ACTION ITEM: Across the records below, how many lines contain the string "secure"? Give the number by itself.

[Start of Attachment]

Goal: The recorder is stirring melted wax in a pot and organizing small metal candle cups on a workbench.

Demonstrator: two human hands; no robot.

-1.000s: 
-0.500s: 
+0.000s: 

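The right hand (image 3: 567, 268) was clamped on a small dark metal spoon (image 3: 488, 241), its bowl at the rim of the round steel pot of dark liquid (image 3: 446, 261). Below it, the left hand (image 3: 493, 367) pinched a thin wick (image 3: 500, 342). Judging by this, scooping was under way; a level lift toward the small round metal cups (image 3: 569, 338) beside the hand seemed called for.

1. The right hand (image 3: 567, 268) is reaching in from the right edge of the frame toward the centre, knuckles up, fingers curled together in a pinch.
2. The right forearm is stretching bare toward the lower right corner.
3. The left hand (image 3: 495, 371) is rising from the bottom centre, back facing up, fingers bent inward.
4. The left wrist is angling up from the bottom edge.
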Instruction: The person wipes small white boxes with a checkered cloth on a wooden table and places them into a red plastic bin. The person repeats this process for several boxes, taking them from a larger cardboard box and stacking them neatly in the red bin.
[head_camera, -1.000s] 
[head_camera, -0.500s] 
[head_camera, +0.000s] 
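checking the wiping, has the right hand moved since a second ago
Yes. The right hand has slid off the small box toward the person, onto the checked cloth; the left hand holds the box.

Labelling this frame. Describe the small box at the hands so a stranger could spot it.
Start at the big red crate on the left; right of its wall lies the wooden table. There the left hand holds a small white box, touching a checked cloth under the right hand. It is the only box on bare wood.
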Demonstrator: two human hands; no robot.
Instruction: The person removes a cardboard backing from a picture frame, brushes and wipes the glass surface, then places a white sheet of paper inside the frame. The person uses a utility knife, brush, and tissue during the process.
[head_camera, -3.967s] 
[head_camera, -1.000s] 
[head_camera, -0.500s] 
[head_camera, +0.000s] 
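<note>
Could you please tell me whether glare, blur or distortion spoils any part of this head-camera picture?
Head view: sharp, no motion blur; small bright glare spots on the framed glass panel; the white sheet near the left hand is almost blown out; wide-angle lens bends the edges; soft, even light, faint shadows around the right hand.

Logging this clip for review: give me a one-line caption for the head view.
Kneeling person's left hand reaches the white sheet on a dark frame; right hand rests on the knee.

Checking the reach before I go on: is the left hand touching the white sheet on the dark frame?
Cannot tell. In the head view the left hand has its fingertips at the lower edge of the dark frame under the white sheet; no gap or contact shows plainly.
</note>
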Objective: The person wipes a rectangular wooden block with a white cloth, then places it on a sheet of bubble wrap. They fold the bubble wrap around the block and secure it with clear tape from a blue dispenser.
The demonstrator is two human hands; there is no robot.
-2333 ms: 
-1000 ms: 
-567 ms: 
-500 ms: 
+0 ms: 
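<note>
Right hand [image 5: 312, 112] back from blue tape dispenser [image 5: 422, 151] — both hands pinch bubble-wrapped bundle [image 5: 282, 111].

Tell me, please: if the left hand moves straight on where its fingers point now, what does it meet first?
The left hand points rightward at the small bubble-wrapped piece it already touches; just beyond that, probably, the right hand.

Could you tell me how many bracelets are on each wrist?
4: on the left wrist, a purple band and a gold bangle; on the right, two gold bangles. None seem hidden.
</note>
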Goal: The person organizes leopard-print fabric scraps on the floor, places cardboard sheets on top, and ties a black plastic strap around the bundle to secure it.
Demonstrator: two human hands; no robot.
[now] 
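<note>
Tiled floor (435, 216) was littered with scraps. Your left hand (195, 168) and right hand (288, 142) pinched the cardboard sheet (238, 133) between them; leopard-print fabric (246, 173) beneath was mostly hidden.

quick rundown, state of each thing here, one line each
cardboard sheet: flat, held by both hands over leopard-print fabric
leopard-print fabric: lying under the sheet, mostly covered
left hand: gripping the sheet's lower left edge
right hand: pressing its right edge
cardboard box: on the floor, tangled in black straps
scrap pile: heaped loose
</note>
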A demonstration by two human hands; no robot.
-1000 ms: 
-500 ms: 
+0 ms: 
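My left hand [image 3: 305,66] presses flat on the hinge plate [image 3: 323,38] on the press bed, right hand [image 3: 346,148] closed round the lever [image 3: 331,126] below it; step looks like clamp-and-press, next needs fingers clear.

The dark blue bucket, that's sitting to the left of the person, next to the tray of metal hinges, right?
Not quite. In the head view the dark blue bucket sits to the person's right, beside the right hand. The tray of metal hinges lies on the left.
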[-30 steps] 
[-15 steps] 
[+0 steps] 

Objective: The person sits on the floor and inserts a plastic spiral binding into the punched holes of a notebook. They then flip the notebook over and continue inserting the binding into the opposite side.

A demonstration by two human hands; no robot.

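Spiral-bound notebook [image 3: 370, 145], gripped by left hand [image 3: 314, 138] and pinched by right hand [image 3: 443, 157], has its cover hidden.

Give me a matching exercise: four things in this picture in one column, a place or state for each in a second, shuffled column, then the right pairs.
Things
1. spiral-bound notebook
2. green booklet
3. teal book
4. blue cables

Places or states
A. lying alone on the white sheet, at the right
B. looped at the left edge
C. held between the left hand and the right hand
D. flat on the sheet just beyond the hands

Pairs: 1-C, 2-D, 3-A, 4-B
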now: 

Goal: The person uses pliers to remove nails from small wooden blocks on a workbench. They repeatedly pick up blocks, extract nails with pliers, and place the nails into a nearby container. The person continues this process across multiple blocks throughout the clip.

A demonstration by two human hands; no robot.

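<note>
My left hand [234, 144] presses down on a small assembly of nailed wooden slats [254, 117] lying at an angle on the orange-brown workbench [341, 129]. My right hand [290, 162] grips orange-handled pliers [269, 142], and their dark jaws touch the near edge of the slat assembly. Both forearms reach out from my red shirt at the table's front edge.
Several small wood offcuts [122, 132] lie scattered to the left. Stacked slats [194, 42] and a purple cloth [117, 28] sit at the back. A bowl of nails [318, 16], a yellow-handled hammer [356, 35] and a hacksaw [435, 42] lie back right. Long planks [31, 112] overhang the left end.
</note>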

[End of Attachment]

RESPONSE: 2